Intricately linked to the ability of the prefrontal cortex to come fully online are the mitochondria—the powerhouses of your cells and the “feminine life force” referred to by shamans.

Mitochondria are the conductors of the genetic orchestra that regulate how every cell ages, divides, and dies. They wave the baton that helps dictate which genes are switched on and which are switched off in every one of our cells, and they provide the fuel for establishing new neural networks. All the mitochondrial DNA in your body is inherited solely from your mother’s lineage, meaning that the source of energy that sustains your life is derived exclusively from the women in your family tree—your matrilineage.

Mitochondria were first observed by the German pathologist Richard Altmann in 1890. Seen through a microscope, these small intracellular particles look like tiny, threadlike grains. Hence the name mitochondria, derived from the Greek mitos meaning “thread,” and chondrin, meaning “grain.” It was not until 1949, however, that the role of mitochondria as the producers of cellular energy was fully explained by biological chemistry researchers at the University of Wisconsin-Madison.

Mitochondria use carbohydrates as fuel, which they convert into life-sustaining energy with the by-products of water and carbon dioxide. This process is called “oxidative metabolism” because oxygen is consumed in the process, just as oxygen is consumed by fire (as demonstrated when we extinguish a flame by smothering it and depriving it of oxygen).

But, unlike in a fire, which releases energy in an uncontrolled reaction, the energy, or life force, produced by mitochondria is stored in a chemical “battery,” a unique molecule called adenosine triphosphate (ATP). Energy-rich ATP can then be transported throughout the cell, releasing energy on demand in the presence of specific enzymes. In addition to the fuel they produce, mitochondria also create a by-product related to oxygen called reactive oxygen species (ROS), also known as free radicals.

Mitochondria play a far more interesting role than simply being an energy factory and source of ROS. There are many characteristics of the mitochondria that differentiate them from every other structural part of our cells. For instance, mitochondria possess their own DNA (referred to as mt-DNA), which is distinctly separate from the more familiar and more often studied DNA in the nucleus of the cell (known as n-DNA).

While the nucleus of the cell contains two copies of its DNA, mitochondria may have anywhere from two to ten copies of DNA. Interestingly, the mt-DNA, unlike n-DNA, is arranged in a ring, a configuration much like that seen in bacteria. In addition to similarities in the shape of their DNA, mitochondria and bacteria both lack the protein surrounding their genetic code that helps protect it from free radical damage, while in contrast, nuclear DNA is invested with protective proteins called histones, which also serve to regulate its function.

These similarities led the biologist Lynn Margulis to propose an important theory of the origin of mitochondria. She posited that mitochondria evolved hundreds of millions of years ago from aerobic (oxygen-breathing) bacteria that gradually entered an “endosymbiotic” relationship with anaerobic bacteria—meaning they began to live inside the bodies of these other organisms. This symbiosis enabled the anaerobic organisms to survive in an oxygen-rich environment. Over time, the mitochondria assumed the primary function of energy production, intracellular signaling, apoptosis regulation, and perhaps communicating with the biosphere. Human mt-DNA contains only 37 genes, while n-DNA has thousands, and it is possible that, over time, n-DNA has been taking on more of the functions of mitochondria, allowing other organelles in the cell to specialize in such activities as protein building, waste elimination, and reproduction.

Eventually, one bacterium engulfed another. The result was that these formerly free organisms now reside within each of your cells.
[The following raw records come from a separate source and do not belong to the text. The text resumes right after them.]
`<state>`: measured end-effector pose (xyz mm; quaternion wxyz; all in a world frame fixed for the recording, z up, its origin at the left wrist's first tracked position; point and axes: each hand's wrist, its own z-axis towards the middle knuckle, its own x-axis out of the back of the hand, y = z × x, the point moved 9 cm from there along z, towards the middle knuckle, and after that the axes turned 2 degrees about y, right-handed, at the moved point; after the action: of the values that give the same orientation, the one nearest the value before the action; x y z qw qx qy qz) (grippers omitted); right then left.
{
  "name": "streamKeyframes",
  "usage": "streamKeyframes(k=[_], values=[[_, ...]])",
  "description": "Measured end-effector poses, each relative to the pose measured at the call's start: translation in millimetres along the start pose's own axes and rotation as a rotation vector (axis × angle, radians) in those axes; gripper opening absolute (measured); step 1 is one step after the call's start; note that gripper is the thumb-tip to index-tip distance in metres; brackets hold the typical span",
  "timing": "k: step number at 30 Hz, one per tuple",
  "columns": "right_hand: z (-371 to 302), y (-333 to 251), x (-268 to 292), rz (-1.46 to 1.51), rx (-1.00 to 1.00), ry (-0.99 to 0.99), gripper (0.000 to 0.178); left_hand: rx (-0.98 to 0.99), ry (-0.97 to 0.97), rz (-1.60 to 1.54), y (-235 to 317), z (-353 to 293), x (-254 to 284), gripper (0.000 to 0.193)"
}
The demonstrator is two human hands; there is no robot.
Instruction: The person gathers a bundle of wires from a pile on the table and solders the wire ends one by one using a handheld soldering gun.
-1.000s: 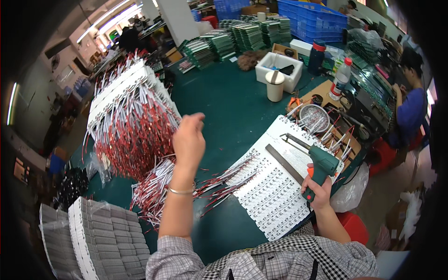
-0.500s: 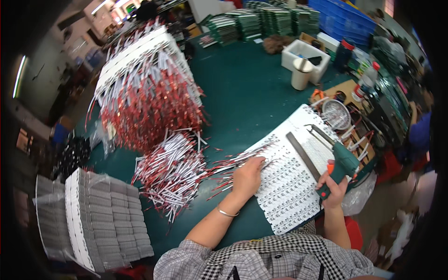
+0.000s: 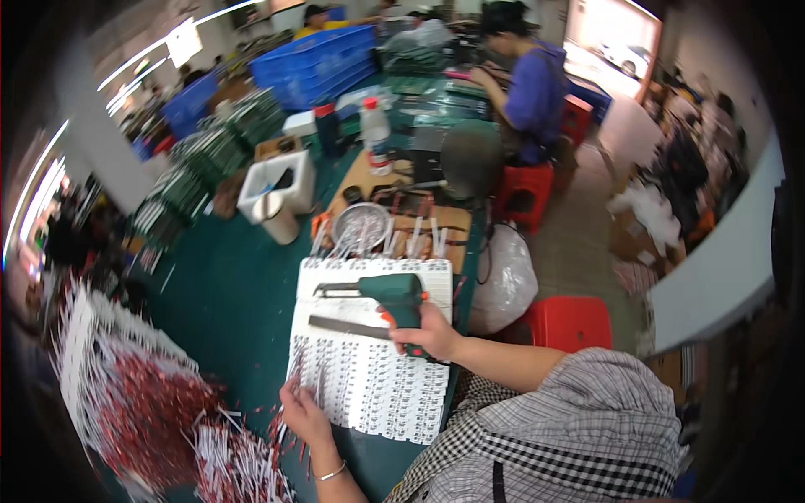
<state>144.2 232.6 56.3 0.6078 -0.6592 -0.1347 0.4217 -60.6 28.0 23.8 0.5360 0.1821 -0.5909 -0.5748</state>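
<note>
My right hand [image 3: 436, 334] is closed round the handle of a green soldering gun [image 3: 392, 293] with an orange trigger. Its metal nose points left, above a white sheet of small circuit boards [image 3: 360, 394]. A dark flat bar [image 3: 345, 325] lies across the sheet, one end hidden by the handle. At the sheet's left edge, my left hand [image 3: 306, 415] has its fingers drawn together, palm side hidden. Thin red-and-white wires [image 3: 319, 377] lie beside the fingertips; whether the fingers pinch one is hidden. A loose pile of such wires [image 3: 235, 457] is at the lower left.
Wired boards [image 3: 138, 402] are heaped on the left. Beyond the sheet stand a round dish [image 3: 360, 226], white foam box [image 3: 281, 184], cup [image 3: 277, 220] and bottle [image 3: 375, 134]. Red stools [image 3: 570, 327] and a plastic bag [image 3: 507, 281] are right. A person in purple [image 3: 537, 92] works farther off.
The view has swung right, bringing the person in purple and the stools into view. My right hand still grips the soldering gun; my left is still at the sheet's left edge.
</note>
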Motion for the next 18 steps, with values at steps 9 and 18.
streamKeyframes(k=[9,18], values=[[-0.2,-9.0,5.6,-0.013,0.032,0.013,0.033,-0.125,0.012,0.001,9.8,4.8,-10.8,0.013],[1.4,-1.3,6.7,-0.063,0.036,-0.023,0.037,-0.155,0.012,0.07,9.1,3.5,-12.6,0.012]])
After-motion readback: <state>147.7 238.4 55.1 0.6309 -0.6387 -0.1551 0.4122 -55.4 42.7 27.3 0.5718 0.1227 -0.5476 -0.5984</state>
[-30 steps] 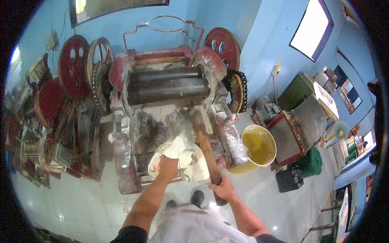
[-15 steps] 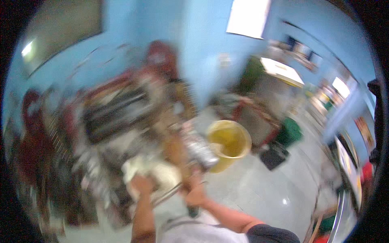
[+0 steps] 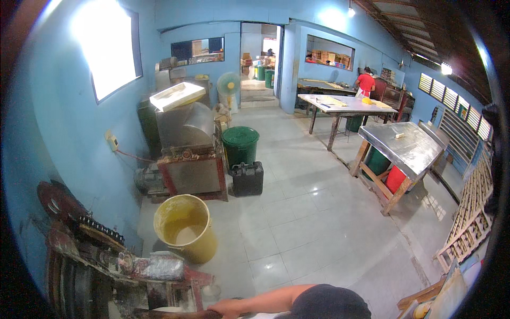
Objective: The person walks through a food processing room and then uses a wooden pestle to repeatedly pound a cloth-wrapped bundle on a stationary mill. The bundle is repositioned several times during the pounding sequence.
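Observation:
My right hand [image 3: 227, 308] is at the lower edge, beside the near end of a floury machine with a red frame [image 3: 199, 279]. Its fingers are largely cut off by the edge, so their grip is unclear. A dark brown, bar-like shape [image 3: 178, 313] runs along the edge and meets this hand. Just above that shape shows a thin pale strip [image 3: 171, 308], too little to name. On the machine's side are a chain [image 3: 101, 229] and a silvery wrapped part [image 3: 159, 266]. My left hand is out of view.
A yellow bucket [image 3: 204, 247] stands just beyond the machine. Farther off are a second machine [image 3: 192, 178], a black jerrycan [image 3: 247, 179] and a green drum [image 3: 240, 143]. A metal-topped table [image 3: 406, 146] is at right. A person in red [image 3: 365, 82] stands by the far tables.
My view has swung up and to the right, from the near machine toward the room. My left hand, earlier on a pale, dough-like mass, has left the picture.

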Motion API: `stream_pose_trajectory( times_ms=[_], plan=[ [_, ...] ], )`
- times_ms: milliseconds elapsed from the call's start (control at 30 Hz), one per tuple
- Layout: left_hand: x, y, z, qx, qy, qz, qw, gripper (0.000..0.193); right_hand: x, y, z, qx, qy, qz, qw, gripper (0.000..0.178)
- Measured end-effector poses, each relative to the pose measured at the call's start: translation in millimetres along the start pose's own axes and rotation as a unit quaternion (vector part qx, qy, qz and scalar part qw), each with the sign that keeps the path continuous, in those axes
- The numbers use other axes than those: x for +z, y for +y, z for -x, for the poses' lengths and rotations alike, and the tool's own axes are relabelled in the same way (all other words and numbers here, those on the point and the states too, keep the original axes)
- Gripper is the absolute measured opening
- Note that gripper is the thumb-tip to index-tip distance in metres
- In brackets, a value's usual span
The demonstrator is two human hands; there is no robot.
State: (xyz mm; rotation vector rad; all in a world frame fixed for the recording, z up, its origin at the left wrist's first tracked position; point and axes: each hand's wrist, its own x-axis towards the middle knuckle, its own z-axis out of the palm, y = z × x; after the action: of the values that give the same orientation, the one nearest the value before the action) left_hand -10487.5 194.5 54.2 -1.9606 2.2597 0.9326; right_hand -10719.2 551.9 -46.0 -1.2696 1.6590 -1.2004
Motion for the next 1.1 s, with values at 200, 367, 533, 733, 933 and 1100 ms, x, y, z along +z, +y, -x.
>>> stream_pose_trajectory(
  times_ms=[200,367,533,733,933,1100],
  plan=[
    [-71,22,30,0.119,0.047,0.105,0.986,0.067,-52,-118,-46,-0.052,0.035,0.062,0.996,0.063],
    [-7,27,-7,0.087,0.061,0.005,0.994,0.066,-105,-251,-104,-0.145,0.185,0.009,0.972,0.047],
    [24,-69,-24,0.052,0.176,0.079,0.98,0.057,-88,-390,-155,-0.421,0.271,-0.112,0.858,0.064],
    [17,28,5,-0.005,0.152,0.129,0.98,0.062,-35,-246,-168,-0.19,0.234,-0.065,0.951,0.063],
    [46,24,25,-0.024,0.238,0.093,0.967,0.059,18,-86,-100,0.199,-0.106,0.171,0.959,0.068],
    [40,0,61,0.041,0.229,0.13,0.964,0.052,-17,-221,-150,-0.072,0.056,0.148,0.985,0.069]
  ],
)
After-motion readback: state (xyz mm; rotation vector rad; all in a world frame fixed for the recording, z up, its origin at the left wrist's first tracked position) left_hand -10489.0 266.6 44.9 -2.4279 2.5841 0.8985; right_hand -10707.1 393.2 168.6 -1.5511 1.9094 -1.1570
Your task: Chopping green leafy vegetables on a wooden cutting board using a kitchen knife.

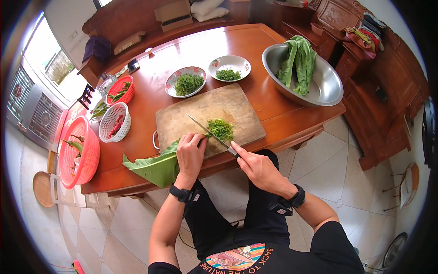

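Observation:
My left hand (190, 153) presses a large green leaf (152, 166) onto the near edge of a wooden cutting board (181, 125); the leaf's wide part hangs over the table edge at the left. In my right hand (261, 167) is the dark handle of a knife (207, 130), its blade slanting up and left over the board, close beside my left fingers. Finely shredded greens (220, 129) lie in a small pile just right of the blade. Behind the board, a patterned plate (168, 89) and a second plate (224, 61) each hold shredded greens.
At the right stands a steel basin (330, 92) with long leaves (299, 65). To the left are a red basket (130, 94) of green peppers, a white basket (124, 125) with red peppers, and a large pink basket (92, 150). A phone (133, 65) lies farther back.

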`<action>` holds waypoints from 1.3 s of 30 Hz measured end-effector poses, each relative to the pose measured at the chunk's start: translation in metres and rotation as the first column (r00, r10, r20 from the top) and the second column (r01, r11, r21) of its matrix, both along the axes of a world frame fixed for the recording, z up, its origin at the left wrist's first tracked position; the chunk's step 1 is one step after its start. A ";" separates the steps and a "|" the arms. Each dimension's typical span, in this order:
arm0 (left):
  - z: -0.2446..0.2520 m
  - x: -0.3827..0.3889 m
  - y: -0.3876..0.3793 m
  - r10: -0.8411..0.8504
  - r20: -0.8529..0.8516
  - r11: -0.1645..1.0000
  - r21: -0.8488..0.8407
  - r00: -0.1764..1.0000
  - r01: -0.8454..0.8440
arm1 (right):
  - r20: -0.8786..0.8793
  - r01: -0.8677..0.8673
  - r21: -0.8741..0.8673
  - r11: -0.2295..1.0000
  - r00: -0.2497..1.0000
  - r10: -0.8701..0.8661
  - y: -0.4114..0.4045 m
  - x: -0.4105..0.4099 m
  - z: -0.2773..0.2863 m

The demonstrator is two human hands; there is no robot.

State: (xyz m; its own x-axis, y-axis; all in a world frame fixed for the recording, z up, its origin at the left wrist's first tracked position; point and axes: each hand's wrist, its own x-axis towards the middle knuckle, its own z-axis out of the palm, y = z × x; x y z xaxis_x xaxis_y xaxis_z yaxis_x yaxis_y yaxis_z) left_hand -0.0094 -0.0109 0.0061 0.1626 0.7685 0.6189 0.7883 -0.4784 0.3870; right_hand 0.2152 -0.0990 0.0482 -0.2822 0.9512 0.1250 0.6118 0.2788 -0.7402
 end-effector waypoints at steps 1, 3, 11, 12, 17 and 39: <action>0.000 0.000 0.000 0.001 0.002 1.000 -0.003 1.000 -0.001 | 0.015 -0.002 0.002 1.000 1.000 0.002 0.000 0.000 0.000; 0.003 0.000 -0.001 -0.007 0.022 0.999 -0.041 1.000 0.008 | 0.032 -0.003 0.001 1.000 0.999 0.003 -0.001 -0.001 0.001; -0.002 0.002 0.004 0.029 0.029 0.999 -0.034 0.999 -0.028 | 0.204 -0.016 0.096 0.995 0.979 -0.004 -0.002 -0.006 -0.008; -0.003 0.003 0.004 0.033 0.026 0.999 -0.031 0.999 -0.032 | 0.206 -0.012 0.092 0.996 0.979 -0.007 -0.001 -0.008 -0.009; -0.004 0.003 0.004 0.023 0.026 1.000 -0.021 0.999 -0.022 | 0.185 -0.010 0.193 0.981 0.982 -0.026 0.021 -0.015 -0.022; -0.005 0.005 0.003 0.006 0.055 1.000 0.002 0.998 -0.006 | 0.159 -0.015 0.166 0.986 0.987 -0.012 0.010 -0.010 -0.014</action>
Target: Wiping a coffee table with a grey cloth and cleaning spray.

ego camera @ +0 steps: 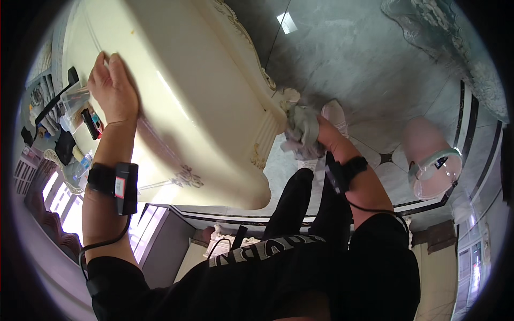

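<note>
My left hand (113,89) rests palm down on the glossy cream top of a carved table (180,72), fingers slightly apart and holding nothing. Low beside the table's carved corner and leg, my right hand (330,132) is closed on a crumpled grey cloth (304,128). The cloth touches or lies very near the carved ornament (290,96) there; its edge is blurred. A floral decoration (186,176) marks the table near its front corner. Both wrists wear black strapped devices with cables.
A pink bin (431,160) with a pale rim stands on the grey tiled floor at right. On the table's far left are a clear container (74,104), a black object (91,124) and a plastic bottle (83,163). My shoe (334,114) is near the cloth. Draped fabric (449,48) hangs top right.
</note>
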### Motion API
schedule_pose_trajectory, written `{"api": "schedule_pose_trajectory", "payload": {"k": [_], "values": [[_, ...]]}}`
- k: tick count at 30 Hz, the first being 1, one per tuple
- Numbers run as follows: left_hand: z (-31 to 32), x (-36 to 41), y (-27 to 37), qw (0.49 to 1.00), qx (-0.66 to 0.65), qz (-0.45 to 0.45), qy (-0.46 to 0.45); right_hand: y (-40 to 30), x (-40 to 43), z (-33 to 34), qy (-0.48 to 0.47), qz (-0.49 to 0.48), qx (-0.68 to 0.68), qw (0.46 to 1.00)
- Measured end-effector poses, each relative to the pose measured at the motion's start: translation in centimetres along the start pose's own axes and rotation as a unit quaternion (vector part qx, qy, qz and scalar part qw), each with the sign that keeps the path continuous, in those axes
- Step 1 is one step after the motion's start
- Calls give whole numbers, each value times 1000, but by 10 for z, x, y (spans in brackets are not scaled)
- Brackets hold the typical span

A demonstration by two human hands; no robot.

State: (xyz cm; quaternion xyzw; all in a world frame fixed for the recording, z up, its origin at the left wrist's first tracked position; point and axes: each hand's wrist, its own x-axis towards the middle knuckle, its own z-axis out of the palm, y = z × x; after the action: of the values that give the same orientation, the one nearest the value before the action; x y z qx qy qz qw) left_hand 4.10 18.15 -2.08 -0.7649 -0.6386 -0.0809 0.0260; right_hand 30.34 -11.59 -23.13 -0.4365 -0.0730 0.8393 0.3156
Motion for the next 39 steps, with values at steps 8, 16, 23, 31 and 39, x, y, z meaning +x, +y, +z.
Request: {"api": "schedule_pose_trajectory", "payload": {"k": [8,16,23,31,39], "values": [[10,-5,-2,999,-13,-36,3,-76,52,69,171,53,-524,833],[5,-9,12,998,-3,-55,-2,-53,78,50,133,70,-472,869],[3,-11,16,998,-12,-66,-9,-99,98,69,24,45,-621,782],[4,-14,15,998,-14,-56,-15,-122,100,26,-85,103,-567,813],[4,-14,13,998,-28,-57,-12,-87,93,57,24,125,-569,812]]}}
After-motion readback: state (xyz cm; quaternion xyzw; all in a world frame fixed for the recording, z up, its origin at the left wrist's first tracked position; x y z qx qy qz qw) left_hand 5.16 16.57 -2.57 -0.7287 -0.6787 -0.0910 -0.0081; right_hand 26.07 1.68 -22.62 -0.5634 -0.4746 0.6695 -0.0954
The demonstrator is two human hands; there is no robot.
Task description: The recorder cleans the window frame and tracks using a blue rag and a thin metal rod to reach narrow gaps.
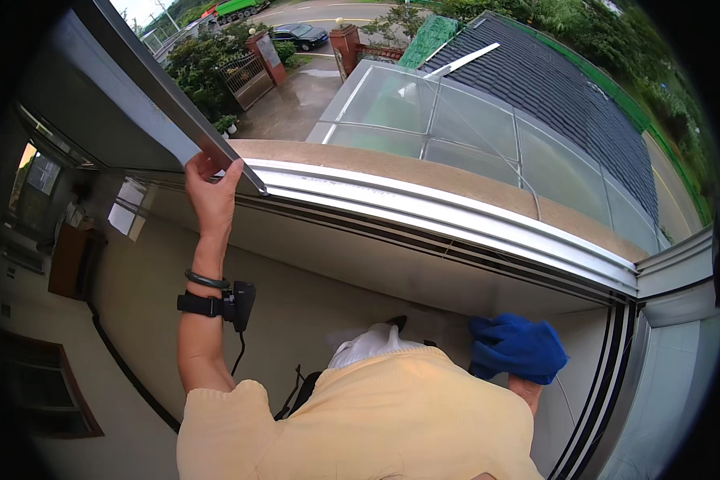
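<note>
With fingers and thumb around its edge, my left hand (210,192) grips the metal frame (186,111) of a sliding window sash, near the frame's lower corner. A mesh or glass panel (126,99) fills that sash. Below the corner runs the white metal sill track (396,195) of the window. On the right, a crumpled blue cloth (516,348) covers most of my right hand (526,389); only part of the hand and wrist shows under it. The cloth is held on the room side of the sill, apart from the track.
Outside the track lies a brown ledge (432,177), with a glass-panelled canopy (474,126) and a dark tiled roof (552,90) beyond. A side window frame (675,270) bounds the right. Indoors, a wooden cabinet (72,261) stands to the left. A wrist-strapped device (237,306) trails a cable.
</note>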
Because of their role in energy metabolism, we might expect larger numbers of mitochondria in the cells of tissues to be more metabolically active. And, indeed, individual cells of the brain, skeletal muscle, heart, kidney, and liver may contain thousands of mitochondria, comprising in some cells up to 40 percent of the cellular material. A human adult is believed to possess more than ten million billion mitochondria, making up a full 10 percent of the total body weight.

So, while nuclear DNAs main function is to provide the information your cells need to manufacture the various proteins that control the metabolism, repair, and structural integrity of your physical being, it is mitochondrial DNA that directs the production and utilization of your life energy. It determines the fate of every cell, tissue, and organ in your body and the energetic fate of your being as a whole.